Босс смыла с нее хлорку, и теперь тяжелые влажные волосы мочат пижаму. Последний шаг привел к кровати, Лизе страшно хочется лечь и отдохнуть. Она же показала стакан, прямо Боссу в руки сунула, разве нельзя хоть немного отдышаться? Ответ отрицательный, Лиза чувствует его в соленом запахе пота на своем уставшем теле. Соленый воздух. Пляж. Ребенок. Мелисса. В памяти воскресает день второй из списка самых ужасных в ее личной истории. Прошлое ожило и явилось, чтобы сожрать Мози.
Одного стакана не хватит. Босс не догадается. Лиза начинает все с начала: нужно осторожно развернуть ходунки и снова пересечь комнату. Танцовщицы из «Рокеттс». Чарли Браун. Малыш-каратист. Лиза ползет вперед, растворившись в своем прошлом. Рядом с ней малыши. Все, которых она не украла.
Первый малыш попадается в продуктовом Алабамы через два дня после того, как «смерть в колыбели» отняла дочку, а Лиза закопала памятный свой сундучок рядом с ивой. Она хочет украсть фрукты или крекеры, а не ребенка, но в соседнем отделе кричит малыш. Из Лизиной груди тут же начинает бить молоко. Ребенок кричит и кричит, мамаше пора его успокоить. Лиза успокоила бы, но ведь малыш не ее. Нужно взять его, поднести к ноющей груди, убаюкать и скрыться с ним во мраке ночи.
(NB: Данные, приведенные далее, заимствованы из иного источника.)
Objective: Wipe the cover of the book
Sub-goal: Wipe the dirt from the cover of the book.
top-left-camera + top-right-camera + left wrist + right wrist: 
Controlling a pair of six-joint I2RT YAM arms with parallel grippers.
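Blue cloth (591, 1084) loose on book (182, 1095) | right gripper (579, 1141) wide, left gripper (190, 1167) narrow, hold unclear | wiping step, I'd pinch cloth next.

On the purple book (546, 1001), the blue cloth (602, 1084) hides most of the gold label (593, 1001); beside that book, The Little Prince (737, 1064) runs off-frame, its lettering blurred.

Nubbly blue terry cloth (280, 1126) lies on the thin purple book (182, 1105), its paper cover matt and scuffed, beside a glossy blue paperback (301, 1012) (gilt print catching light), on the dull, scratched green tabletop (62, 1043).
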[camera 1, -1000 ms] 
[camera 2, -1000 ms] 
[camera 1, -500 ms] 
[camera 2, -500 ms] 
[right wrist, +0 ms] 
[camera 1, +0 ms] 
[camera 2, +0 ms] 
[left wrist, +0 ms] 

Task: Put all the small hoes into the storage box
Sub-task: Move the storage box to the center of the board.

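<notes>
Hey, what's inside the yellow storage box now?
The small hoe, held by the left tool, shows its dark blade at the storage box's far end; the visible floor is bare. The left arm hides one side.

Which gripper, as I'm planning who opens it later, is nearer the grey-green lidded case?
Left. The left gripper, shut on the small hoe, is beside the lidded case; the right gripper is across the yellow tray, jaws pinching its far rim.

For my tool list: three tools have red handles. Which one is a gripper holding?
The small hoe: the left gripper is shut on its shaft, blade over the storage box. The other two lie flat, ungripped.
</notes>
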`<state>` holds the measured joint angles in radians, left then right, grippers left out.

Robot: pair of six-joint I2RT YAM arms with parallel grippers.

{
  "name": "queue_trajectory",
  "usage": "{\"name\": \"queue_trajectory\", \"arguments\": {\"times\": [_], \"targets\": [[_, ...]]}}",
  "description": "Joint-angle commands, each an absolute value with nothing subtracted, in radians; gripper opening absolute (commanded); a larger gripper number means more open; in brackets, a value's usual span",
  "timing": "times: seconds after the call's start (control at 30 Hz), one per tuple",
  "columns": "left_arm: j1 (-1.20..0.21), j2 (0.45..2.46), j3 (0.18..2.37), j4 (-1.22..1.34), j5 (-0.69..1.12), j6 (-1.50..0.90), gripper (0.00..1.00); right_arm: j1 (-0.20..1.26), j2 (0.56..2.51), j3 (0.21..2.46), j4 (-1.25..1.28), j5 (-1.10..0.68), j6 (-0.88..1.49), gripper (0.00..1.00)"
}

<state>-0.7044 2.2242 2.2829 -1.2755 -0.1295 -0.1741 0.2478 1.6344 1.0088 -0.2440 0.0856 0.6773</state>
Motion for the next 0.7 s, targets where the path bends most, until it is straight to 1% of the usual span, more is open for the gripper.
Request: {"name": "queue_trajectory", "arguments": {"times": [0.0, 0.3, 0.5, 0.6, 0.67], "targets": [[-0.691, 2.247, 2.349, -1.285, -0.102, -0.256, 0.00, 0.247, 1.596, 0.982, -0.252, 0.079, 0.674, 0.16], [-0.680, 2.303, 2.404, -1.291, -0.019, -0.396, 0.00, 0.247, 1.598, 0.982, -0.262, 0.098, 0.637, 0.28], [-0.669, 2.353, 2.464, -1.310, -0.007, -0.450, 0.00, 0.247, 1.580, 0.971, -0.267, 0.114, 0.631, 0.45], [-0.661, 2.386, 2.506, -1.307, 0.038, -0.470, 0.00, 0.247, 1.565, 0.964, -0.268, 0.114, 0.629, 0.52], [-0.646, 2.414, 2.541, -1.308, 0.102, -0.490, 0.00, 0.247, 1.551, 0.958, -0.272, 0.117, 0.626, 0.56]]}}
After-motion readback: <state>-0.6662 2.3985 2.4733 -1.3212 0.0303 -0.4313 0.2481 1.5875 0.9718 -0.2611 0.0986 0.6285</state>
Лиза убегает из продуктового, из города, в который она попала, из штата. Можно же спрятаться от ивы, можно же найти уединенное место, не такое, как дом. Ей нужно туда, где сухой воздух быстро высосет молоко, вытрет слезы, высушит липкий пот. Она отправляется на запад, надеясь, что невадское солнце превратит ее в сухой лист, летящий по дороге.